● WHAT YOU HAVE TO DO
The stretch wanted below opens at the line containing "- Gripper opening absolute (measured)" and closes at the line containing "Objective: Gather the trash". Please return it exactly, with no other lines.
[GIVEN INFORMATION — start]
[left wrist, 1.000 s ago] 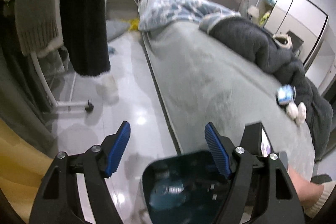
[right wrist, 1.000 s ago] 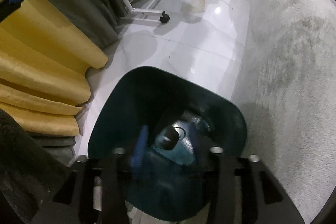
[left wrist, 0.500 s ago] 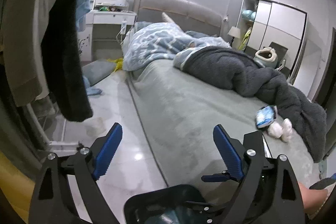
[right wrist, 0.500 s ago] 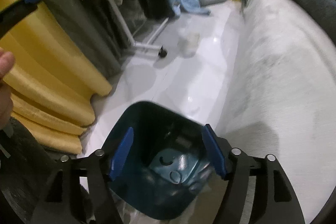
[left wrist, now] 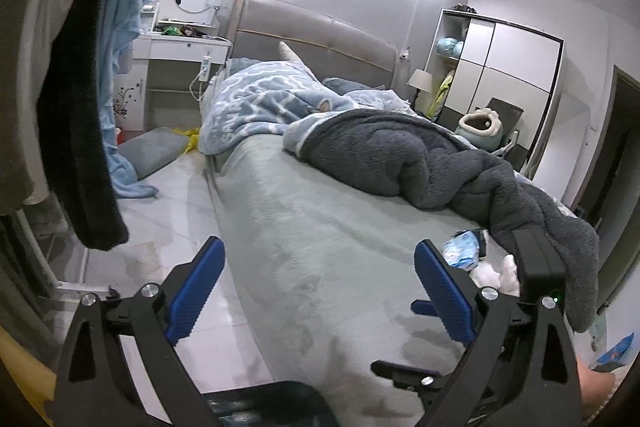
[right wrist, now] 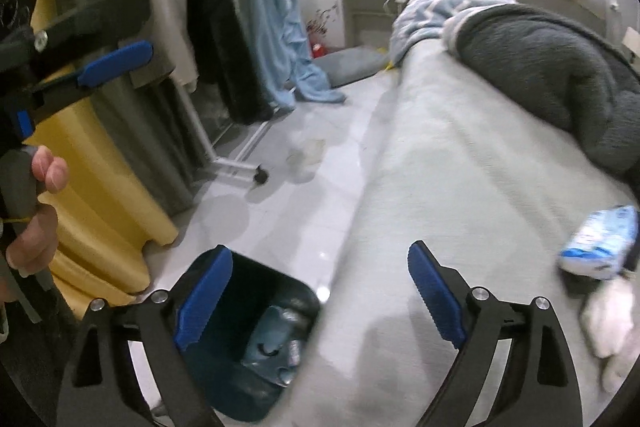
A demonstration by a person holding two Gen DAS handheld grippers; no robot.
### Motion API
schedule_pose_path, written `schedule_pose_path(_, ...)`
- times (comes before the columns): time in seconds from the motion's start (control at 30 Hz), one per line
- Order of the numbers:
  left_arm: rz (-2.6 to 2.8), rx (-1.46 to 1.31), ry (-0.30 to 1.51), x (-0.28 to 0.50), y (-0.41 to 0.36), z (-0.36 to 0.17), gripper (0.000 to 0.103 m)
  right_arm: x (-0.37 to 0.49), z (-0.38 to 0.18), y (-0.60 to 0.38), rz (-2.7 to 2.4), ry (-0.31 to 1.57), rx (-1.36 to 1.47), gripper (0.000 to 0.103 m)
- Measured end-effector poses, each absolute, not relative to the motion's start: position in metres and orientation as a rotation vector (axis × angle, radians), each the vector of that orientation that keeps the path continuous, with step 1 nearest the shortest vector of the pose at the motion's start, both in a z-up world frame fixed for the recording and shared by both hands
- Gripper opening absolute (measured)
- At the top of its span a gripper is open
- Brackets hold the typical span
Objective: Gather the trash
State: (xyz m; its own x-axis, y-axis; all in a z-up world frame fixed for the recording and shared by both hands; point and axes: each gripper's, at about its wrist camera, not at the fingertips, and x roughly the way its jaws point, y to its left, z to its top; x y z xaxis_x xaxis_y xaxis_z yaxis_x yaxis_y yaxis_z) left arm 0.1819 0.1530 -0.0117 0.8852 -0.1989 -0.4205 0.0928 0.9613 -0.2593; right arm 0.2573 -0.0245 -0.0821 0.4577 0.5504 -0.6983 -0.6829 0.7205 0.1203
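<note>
With both tongs opening and empty, the blue-white packet (right wrist: 600, 243) at 3 o'clock on the bed (right wrist: 440, 167) is best straddled squarely before being pinched.

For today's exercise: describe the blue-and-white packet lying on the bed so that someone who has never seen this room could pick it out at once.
Start at the bed and follow the dark grey blanket down to its foot end. Beside that blanket's edge, on the bare grey sheet, lies the blue-and-white packet, with white crumpled tissues right next to it. It is the only printed, glossy thing there; the tissues are plain white.
</note>
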Motion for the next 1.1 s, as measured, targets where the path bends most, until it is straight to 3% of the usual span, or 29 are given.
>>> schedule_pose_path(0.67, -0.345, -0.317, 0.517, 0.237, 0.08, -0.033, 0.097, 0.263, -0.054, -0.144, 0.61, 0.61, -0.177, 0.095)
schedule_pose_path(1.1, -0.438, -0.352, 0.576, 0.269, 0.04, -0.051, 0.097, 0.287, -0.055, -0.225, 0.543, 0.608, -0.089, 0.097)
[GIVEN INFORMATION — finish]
● FINAL ANSWER
- Gripper opening absolute (measured)
- At the top of its span a gripper is open
- Brackets hold the typical span
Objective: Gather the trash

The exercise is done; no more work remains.